1. How are the definite and indefinite integrals related?

2. What constants of integration is most commonly used when evaluating definite integrals?

3. T/F: If $$f$$ is a continuous function, then $$F(x) =\int_a^x f(t)\,dt$$ is also a continuous function.

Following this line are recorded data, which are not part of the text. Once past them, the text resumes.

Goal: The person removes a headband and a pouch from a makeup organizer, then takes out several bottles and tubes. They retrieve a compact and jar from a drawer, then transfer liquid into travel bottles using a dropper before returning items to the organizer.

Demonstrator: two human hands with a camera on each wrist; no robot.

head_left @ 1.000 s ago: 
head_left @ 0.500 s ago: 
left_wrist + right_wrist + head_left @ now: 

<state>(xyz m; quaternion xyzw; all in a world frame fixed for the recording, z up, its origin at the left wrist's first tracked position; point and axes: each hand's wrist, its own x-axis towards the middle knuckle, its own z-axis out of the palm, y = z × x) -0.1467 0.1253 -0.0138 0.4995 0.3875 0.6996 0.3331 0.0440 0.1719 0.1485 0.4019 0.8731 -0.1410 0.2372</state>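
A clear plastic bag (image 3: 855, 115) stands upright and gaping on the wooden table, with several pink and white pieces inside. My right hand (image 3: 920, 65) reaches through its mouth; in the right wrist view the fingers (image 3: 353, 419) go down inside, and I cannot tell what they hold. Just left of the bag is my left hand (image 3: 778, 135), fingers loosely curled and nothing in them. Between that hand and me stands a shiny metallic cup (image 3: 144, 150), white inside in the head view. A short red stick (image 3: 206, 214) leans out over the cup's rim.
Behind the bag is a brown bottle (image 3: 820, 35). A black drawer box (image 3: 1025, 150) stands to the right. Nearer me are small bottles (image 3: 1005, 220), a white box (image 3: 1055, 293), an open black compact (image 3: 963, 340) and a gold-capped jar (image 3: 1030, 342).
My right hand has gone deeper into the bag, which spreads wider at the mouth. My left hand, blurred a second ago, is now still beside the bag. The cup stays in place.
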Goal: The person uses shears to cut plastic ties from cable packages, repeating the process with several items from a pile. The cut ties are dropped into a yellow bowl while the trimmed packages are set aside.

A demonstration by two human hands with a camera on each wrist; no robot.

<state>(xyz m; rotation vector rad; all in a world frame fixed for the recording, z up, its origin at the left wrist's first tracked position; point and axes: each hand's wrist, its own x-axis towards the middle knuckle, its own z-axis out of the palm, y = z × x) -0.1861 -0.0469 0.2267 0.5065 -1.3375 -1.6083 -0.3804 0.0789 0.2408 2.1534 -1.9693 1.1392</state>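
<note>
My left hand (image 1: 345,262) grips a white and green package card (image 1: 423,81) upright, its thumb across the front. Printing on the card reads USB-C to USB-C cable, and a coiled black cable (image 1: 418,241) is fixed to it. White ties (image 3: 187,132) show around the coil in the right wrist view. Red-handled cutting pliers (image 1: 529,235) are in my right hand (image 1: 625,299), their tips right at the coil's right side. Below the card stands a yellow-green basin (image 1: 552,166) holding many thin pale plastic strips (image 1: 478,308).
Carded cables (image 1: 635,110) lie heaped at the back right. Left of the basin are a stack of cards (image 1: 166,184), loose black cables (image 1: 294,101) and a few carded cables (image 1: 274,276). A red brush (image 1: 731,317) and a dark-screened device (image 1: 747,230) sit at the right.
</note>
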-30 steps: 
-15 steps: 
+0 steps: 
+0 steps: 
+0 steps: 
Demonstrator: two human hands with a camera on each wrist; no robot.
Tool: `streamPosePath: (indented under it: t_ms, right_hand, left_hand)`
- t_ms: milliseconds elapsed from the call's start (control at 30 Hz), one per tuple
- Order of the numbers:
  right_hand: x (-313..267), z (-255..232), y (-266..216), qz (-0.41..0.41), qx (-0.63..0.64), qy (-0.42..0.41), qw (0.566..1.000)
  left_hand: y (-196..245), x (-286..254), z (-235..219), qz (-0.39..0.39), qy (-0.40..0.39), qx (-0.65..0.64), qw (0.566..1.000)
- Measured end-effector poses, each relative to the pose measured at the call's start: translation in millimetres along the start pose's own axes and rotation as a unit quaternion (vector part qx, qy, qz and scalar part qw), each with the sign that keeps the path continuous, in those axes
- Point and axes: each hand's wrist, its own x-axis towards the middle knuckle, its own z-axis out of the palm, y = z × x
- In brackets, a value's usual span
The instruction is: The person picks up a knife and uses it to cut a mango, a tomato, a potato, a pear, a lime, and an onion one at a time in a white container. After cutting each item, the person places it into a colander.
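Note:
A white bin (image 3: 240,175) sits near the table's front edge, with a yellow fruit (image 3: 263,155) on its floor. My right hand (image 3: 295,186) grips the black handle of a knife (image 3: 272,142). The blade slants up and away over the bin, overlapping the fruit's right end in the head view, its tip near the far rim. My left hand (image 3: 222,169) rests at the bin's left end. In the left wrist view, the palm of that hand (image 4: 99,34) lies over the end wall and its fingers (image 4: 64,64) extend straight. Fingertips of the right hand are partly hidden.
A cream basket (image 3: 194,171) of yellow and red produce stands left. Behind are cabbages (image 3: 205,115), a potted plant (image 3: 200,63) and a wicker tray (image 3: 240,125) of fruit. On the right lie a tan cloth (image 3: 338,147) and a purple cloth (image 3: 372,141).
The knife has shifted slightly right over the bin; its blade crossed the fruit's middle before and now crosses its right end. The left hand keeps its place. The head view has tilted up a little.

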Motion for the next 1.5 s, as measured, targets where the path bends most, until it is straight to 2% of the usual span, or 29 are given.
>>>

4. The definite integral can be used to find "the area under a curve." Give two other uses for definite integrals.

Under Construction

## Exercise $$\PageIndex{2}$$

Evaluate the definite integrals

1. $$\int_1^3 (3x^2-2x+1)\,dx$$

2. $$\int_0^4 (x-1)^2\,dx$$

3. $$\int_{-1}^1 (x^3-x^5)\,dx$$

4. $$\int_{\pi/2}^{\pi}\cos x\,dx$$

5. $$\int_0^{\pi/4}\sec^2 x\,dx$$

6. $$\int_1^e \frac{1}{x}\,dx$$

7. $$\int_{-1}^1 5^x \,dx$$

8. $$\int_{-2}^{-1}(4-2x^3)\,dx$$

9. $$\int_0^{\pi}(2\cos x -2\sin x)\,dx$$

10. $$\int_1^3 e^x\,dx$$

11. $$\int_0^4 \sqrt{t}\,dt$$

12. $$\int_9^{25} \frac{1}{\sqrt{t}}\,dt$$

13. $$\int_1^8 \sqrt{x}\,dx$$

14. $$\int_1^2 \frac{1}{x}\,dx$$

15. $$\int_1^2 \frac{1}{x^2}\,dx$$

16. $$\int_1^2 \frac{1}{x^3}\,dx$$

17. $$\int_0^1 x\,dx$$

18. $$\int_0^1 x^2\,dx$$

19. $$\int_0^1 x^3\,dx$$

20. $$\int_0^1 x^{100}\,dx$$

21. $$\int_{-4}^4 dx$$

22. $$\int_{-10}^{-5} 3\,dx$$

23. $$\int_{-2}^2 0\,dx$$

24. $$\int_{\pi/6}^{\pi/3}\csc x \cot x\,dx$$

Under Construction

## Exercise $$\PageIndex{3}$$

29. Explain why:
(a) $$\int_{-1}^1 x^n\,dx=0$$, when n is a positive, odd integer, and
(b) $$\int_{-1}^1x^n\,dx =2\int_0^1 x^n \,dx$$ when n is a positive, even integer.

Under Construction

## Exercise $$\PageIndex{4}$$

Find a value c guaranteed by the Mean Value Theorem.

1. $$\int_0^2 x^2\,dx$$

2. $$\int_{-2}^2 x^2\,dx$$

3. $$\int_0^1 e^x\,dx$$

4. $$\int_0^16 \sqrt{x}\,dx$$

Under Construction

## Exercise $$\PageIndex{5}$$

Find the average value of the function on the given interval.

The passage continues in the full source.